BEGIN AVAILABLE DATA
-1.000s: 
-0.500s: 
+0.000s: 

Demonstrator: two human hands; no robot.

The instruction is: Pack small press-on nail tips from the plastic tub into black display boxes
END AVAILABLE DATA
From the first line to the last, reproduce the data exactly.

-1.000s: 
-0.500s: 
+0.000s: 

Demonstrator: two human hands; no robot.

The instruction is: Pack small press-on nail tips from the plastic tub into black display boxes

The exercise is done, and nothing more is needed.